Gene expression refers to the control the cell has over when and how much protein is created from a particular gene. Every cell nucleus contains a complete copy of the organism’s DNA, but only a small portion of the total genes are expressed, or translated into proteins in a particular cell. For example, a cell in a hair follicle may express a gene which creates keratin, or the protein that hair is made up of, but a gene in a nerve cell would not express that gene.
The degree to which a gene is expressed is controlled by a promoter. A promoter is a region or sequence in a cell’s DNA which is located outside the coding portion of the gene. A promoter may be activated by a protein called a transcription factor. When a transcription factor interacts with the promoter of a particular gene, RNA polymerase, an enzyme that transcribes messenger RNA from DNA, binds to the DNA and positions itself to begin its work. The result of this transcription process, messenger RNA, is the informational input to the translation, or protein generation process.

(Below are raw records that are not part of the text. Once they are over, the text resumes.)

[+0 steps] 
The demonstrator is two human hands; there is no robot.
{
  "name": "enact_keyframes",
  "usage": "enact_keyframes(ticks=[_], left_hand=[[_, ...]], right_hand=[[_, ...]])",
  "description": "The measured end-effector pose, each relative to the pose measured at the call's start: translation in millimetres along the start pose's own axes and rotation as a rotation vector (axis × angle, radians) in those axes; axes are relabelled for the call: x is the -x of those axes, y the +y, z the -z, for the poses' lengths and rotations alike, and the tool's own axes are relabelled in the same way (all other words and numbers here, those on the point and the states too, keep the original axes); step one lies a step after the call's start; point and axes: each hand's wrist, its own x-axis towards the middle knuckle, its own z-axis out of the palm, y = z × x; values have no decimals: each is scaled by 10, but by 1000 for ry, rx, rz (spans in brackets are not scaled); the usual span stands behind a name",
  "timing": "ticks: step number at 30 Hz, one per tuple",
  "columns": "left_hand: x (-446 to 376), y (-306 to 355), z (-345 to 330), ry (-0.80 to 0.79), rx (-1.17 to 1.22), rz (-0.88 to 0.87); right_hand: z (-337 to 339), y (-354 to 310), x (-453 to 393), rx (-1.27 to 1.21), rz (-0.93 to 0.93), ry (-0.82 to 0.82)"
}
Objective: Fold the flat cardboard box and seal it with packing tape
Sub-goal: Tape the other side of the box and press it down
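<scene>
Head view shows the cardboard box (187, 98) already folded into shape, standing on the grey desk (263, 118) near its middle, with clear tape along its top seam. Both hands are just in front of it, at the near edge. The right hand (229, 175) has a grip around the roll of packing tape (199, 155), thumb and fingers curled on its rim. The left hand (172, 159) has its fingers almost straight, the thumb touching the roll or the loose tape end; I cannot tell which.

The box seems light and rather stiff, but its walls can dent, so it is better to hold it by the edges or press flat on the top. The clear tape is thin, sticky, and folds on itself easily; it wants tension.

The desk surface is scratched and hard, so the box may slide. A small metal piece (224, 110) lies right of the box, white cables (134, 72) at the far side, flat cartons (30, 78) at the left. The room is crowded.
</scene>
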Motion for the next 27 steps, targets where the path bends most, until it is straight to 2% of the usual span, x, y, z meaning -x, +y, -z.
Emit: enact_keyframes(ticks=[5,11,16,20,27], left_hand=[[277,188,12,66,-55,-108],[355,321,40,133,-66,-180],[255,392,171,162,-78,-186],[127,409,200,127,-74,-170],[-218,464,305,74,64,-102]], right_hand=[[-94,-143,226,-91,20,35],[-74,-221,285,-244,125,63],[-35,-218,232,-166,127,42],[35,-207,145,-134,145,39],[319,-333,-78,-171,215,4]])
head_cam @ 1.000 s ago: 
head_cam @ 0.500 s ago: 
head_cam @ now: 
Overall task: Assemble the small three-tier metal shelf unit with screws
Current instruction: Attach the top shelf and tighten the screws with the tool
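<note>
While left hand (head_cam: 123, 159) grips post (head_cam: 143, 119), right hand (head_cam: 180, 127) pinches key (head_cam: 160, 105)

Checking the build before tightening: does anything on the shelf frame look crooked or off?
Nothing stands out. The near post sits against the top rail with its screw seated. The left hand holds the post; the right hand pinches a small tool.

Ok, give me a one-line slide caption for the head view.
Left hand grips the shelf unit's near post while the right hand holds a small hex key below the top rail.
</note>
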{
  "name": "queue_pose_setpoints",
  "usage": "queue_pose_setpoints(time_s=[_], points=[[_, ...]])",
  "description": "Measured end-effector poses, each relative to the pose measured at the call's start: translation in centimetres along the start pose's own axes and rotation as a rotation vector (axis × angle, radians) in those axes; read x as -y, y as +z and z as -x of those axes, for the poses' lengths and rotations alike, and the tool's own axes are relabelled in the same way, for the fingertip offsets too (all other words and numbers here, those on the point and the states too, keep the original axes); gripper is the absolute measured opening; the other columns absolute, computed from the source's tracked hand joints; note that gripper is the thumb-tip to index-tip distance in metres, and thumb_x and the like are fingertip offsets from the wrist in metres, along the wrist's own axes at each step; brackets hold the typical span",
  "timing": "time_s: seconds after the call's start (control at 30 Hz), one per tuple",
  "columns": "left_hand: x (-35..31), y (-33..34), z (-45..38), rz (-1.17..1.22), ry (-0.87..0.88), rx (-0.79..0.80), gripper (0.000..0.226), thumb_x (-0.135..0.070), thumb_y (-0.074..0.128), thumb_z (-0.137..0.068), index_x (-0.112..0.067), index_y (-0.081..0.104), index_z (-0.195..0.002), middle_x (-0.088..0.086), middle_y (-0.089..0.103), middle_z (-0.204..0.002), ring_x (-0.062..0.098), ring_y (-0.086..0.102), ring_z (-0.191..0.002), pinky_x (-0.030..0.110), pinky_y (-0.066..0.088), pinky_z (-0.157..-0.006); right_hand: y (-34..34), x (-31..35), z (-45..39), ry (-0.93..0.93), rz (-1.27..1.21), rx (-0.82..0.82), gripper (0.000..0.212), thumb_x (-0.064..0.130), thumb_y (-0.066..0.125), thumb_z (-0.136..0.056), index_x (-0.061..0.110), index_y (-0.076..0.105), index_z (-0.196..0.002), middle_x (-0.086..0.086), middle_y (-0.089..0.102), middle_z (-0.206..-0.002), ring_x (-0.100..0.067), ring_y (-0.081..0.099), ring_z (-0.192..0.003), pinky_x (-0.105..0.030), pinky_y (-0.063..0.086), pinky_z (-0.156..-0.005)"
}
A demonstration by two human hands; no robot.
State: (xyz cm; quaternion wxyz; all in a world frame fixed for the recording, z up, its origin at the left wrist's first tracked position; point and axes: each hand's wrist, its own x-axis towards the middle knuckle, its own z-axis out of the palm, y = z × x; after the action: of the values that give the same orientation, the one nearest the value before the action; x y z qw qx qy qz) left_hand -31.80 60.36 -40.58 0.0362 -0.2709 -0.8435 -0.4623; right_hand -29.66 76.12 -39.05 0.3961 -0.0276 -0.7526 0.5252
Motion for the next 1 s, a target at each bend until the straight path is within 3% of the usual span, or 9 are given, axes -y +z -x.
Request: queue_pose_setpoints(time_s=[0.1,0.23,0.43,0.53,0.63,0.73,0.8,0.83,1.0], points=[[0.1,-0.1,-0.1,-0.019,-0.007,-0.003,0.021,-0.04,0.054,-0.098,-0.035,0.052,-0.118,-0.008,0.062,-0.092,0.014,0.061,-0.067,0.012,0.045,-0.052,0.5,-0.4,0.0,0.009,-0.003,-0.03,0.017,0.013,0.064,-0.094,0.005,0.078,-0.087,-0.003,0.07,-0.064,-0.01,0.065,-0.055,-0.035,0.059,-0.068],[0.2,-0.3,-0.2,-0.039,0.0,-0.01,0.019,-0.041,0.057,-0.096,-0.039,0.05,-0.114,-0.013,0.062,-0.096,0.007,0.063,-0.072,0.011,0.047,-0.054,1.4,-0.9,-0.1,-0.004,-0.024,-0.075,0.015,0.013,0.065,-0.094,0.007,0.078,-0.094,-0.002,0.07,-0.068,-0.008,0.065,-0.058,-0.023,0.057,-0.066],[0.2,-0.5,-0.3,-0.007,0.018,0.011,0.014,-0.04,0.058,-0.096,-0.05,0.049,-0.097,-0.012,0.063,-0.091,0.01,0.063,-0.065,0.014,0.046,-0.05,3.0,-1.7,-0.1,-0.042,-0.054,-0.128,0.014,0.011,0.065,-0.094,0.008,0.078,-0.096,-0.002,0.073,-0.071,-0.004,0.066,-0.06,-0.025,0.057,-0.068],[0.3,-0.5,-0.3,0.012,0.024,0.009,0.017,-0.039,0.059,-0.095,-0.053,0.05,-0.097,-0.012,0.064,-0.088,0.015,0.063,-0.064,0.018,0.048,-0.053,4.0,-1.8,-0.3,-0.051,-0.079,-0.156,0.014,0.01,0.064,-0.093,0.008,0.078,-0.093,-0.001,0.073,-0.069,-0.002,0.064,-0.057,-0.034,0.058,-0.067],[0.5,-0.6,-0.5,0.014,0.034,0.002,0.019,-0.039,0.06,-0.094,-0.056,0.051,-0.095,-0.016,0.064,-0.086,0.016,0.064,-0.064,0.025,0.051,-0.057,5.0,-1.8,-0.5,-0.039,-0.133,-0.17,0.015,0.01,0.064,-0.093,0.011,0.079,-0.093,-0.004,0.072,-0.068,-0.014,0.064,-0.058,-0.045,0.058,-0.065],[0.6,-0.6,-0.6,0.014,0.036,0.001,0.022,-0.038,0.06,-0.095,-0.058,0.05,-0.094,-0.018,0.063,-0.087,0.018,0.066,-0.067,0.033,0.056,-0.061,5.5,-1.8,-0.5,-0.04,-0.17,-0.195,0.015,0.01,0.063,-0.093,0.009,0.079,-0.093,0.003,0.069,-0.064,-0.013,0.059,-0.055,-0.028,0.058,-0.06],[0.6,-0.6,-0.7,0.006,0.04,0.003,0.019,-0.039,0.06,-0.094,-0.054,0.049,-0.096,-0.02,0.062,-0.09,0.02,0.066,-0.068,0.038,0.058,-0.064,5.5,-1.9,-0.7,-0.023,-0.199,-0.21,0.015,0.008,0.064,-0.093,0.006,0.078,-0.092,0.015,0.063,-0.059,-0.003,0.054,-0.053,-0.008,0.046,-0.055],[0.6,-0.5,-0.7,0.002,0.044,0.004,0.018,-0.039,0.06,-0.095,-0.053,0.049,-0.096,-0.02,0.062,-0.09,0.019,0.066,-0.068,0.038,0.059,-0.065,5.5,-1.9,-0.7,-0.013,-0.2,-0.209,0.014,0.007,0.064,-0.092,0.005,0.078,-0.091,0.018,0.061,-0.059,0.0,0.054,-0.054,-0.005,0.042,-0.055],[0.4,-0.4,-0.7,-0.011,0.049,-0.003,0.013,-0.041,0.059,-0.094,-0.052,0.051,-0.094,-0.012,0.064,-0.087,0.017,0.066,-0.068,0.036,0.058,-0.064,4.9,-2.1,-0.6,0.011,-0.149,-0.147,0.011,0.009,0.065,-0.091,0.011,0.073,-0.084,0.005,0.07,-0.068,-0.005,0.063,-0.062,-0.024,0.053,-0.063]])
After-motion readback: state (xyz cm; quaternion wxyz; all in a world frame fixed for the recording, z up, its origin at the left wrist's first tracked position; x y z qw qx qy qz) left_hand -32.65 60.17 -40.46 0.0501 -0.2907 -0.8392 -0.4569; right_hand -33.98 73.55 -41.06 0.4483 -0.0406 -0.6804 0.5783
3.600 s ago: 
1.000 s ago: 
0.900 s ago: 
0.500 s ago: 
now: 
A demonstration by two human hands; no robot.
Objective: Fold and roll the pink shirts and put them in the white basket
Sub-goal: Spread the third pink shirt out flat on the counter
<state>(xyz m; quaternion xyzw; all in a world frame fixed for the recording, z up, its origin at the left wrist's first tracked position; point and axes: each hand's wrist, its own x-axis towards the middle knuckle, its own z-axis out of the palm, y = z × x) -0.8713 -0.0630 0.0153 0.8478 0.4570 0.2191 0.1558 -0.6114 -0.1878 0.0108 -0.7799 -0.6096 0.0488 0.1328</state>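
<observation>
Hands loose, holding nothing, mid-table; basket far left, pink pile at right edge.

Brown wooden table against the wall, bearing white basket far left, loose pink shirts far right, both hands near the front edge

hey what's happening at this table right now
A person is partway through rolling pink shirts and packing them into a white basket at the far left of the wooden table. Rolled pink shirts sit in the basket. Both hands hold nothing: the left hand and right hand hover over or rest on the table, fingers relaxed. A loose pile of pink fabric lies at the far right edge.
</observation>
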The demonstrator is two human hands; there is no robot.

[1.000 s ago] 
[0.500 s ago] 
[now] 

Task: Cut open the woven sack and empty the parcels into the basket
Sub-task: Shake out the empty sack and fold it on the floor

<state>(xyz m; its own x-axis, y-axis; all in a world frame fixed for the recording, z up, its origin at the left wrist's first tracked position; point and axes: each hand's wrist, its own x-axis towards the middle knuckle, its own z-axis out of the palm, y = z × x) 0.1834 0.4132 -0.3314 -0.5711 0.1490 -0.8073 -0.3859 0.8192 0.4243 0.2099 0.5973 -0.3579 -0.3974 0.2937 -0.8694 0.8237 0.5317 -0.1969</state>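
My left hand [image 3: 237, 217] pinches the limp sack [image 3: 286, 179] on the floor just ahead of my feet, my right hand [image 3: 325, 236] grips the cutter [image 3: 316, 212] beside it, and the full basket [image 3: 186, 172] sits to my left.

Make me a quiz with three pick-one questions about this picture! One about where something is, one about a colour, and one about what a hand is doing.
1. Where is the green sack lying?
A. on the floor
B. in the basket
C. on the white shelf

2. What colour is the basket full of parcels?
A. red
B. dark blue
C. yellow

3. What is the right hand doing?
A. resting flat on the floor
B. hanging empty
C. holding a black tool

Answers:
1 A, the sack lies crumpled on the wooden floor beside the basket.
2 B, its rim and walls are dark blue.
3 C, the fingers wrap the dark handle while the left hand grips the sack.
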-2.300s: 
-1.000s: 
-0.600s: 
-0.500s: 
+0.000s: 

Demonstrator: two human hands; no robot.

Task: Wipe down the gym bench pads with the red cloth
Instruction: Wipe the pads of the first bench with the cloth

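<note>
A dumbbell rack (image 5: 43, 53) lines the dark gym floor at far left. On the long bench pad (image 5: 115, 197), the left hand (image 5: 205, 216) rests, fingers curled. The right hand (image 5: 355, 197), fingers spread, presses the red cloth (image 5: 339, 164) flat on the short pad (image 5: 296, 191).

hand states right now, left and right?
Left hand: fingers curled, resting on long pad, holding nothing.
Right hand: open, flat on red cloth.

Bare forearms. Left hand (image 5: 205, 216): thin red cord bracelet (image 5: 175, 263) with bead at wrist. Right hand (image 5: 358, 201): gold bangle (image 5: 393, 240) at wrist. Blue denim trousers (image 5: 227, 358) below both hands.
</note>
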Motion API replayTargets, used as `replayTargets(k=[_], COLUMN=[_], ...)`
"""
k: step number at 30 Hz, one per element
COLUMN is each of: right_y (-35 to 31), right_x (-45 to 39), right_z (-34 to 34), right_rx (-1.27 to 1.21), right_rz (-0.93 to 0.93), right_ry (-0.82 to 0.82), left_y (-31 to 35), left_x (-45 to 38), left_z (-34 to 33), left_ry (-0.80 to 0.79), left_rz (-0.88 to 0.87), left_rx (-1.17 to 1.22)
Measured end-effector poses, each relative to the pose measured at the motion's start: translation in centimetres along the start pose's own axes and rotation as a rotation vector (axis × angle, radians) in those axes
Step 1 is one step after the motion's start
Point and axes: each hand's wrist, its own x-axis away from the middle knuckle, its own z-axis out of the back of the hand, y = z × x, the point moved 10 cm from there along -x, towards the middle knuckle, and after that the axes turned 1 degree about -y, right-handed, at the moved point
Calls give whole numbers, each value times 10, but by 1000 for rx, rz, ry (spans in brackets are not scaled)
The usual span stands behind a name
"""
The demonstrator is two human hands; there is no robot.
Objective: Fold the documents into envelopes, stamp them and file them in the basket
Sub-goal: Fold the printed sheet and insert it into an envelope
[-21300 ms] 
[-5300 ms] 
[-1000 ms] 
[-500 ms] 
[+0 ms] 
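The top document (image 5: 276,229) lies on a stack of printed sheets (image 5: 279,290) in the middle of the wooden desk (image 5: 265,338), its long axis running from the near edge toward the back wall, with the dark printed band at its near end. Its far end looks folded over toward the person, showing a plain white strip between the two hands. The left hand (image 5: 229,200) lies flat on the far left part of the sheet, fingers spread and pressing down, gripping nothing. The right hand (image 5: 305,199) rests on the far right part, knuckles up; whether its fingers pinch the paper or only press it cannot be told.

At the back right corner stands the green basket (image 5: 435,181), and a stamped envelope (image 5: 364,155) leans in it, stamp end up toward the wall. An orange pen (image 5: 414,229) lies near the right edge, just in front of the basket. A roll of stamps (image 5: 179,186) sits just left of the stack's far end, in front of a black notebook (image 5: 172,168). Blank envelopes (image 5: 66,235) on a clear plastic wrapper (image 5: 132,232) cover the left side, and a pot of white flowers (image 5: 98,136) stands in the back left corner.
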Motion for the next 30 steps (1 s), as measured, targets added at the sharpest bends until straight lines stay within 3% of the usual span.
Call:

Transcription factors where some of the first individual genes discovered. In the early days of gene discovery, drosophila, or fruit fly larvae were irradiated, and as a result some of them displayed mutations in their appearance, or phenotype. These mutations could be passed to subsequent generations, which showed that the change had been genetic, or a new genotype had been created. One prime example is the “Wingless” gene which is abbreviated wnt. Researchers discovered the the wingless/wnt pathway not only controls wing development in the fruit fly, but wnt family members are used to control development of virtually all organisms. Likewise, when the “hedgehog” gene was originally named because it’s mutation lead to a drosophila phenotype of a small burr, or “hedgehog”, but if you google “sonic hedgehog”, you will see that this same pathway extends all the way up to mammals. Yes, the “sonic” portion of the name was inspired by the video game, but only after every other type of hedgehog was exhausted.
So how can we use our control of gene expression by promoters? With the rise of the biotech industry, researchers have become interested in the economical production of therapeutic proteins for the medical industry. Since creating proteins in a laboratory environment is so expensive, leading an extremely expensive product, where quality is difficult to control, why not just have the desired protein be put into a farm animals milk, and then milk the animal and purify the desired protein? This could be done by placing the desired gene for the transgenic product behind a promoter which is activated in the mammary gland of the host animal. This has been tried, developed and demonstrated by biotechnology companies interested in therapeutic protein production.